Sarah Michelle Gellar - Buffy ? Well, she slays me - Timesonline.co.uk Interview

By Hugo Rifkind

Friday 5 November 2004, by Webmaster

Sarah Michelle Gellar is unsettling with talk of the Buffy bra-strap drinking game

“I HAD a bunch of covers in the States all one week,” says Sarah Michelle Gellar, matter-of-factly. “Somebody said to me: ‘How do you go to the grocery store?’ But I’m the girl who hasn’t washed her hair, and is wearing jeans and a T-shirt. I don’t look like I do in the magazines in the supermarket. That’s not me at all.”

Obviously, this is all very humble and refreshing and down-to-earth.
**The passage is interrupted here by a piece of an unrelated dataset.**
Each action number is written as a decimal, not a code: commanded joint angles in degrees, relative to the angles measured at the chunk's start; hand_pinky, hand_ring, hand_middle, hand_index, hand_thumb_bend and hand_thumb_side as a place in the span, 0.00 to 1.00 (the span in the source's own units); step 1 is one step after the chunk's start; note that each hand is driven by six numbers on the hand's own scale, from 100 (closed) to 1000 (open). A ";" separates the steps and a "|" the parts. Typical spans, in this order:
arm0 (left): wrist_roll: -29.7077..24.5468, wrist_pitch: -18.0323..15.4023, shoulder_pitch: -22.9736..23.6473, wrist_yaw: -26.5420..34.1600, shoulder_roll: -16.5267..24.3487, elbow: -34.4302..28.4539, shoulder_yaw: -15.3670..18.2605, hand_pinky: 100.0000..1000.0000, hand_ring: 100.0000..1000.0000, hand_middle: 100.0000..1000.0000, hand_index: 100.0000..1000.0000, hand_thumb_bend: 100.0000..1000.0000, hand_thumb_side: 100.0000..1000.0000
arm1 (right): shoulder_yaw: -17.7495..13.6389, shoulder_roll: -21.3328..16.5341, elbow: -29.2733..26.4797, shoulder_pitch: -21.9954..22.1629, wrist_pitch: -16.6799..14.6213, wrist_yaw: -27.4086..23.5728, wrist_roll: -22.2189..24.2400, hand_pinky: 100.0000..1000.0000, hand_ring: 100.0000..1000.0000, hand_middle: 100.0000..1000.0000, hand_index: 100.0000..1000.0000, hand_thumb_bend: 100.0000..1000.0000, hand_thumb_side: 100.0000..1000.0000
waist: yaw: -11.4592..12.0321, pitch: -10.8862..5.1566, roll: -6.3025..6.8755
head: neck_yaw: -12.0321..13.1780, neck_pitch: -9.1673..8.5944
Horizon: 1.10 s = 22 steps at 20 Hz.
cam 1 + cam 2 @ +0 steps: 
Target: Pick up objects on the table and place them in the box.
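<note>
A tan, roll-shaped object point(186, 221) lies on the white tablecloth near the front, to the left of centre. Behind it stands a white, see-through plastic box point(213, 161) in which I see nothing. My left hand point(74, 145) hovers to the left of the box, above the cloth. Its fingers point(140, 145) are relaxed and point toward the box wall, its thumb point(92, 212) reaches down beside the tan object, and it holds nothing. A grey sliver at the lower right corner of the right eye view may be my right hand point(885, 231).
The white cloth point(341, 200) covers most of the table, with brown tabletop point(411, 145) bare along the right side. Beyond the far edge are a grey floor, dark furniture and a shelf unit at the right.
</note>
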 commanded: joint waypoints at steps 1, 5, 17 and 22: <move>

But, to be honest, it’s sheer nonsense.

Gellar looks exactly as she does in the magazines in the supermarket. She’s in heels, some tight brown trousers and a floaty poncho-ish thing that I can’t even name. She is a very beautiful woman. She must know this, and she’s pretending she doesn’t. It’s disarming, and it’s sneaky. The thing is, actors are paid to tell lies and pretend it’s the truth.

Gellar spent seven seasons pretending that she was an angst-wracked vampire slayer, who was pretending to be a normal schoolgirl.

Right now, she’s either being extremely friendly, chatty and forthcoming, or she is pretending that she is. I can’t figure out which.

She’s here to promote her new movie, The Grudge. It’s a remake of the Japanese horror film, Ju-on. Unusually for such a genre, it has the same Japanese director (Takashi Shimizu), a Japanese crew, and is set in Japan. It opened at the top of the US box office, taking $40 million (£22 million) on its first weekend.

I saw a screening two days ago. “What did you think?” asks the star. The way her eyes twinkle, the way she cocks her shiny blonde head, I very nearly believe that she cares.

Terrifying, I tell her, quite honestly. Properly, butt-clenchingly horrible. I’m not great at horror films, but knowing she was in it, I wasn’t too worried. Along with Buffy the Vampire Slayer, Gellar has been in Scream 2, I Know What You Did Last Summer and both Scooby-Doo movies. I was expecting some kind of horror-lite. I was badly mistaken.

The Grudge is an Omen, a Carrie, an Exorcist. The Japanese setting gives it an atmosphere of unsettled alienation throughout, to which the frequent use of subtitles only adds. It might not be the most original horror in the world but Gellar’s performance is polished and restrained and, notably, joke-free. Some fans are going to be in for quite a shock.

“It’s not Buffy,” agrees Gellar. “To leave that show was a huge step. I had everything there.”

So why leave? A desire to do other things? The fear of being irrevocably typecast?

She snorts. Albeit, not unattractively. “If I got typecast for the rest of my life as a strong heroine . . . well, there could be worse things in life to be typecast as. But as an actor, you need new challenges, because otherwise it can get old for you. And if it gets old to me, it’s got to be old to an audience.”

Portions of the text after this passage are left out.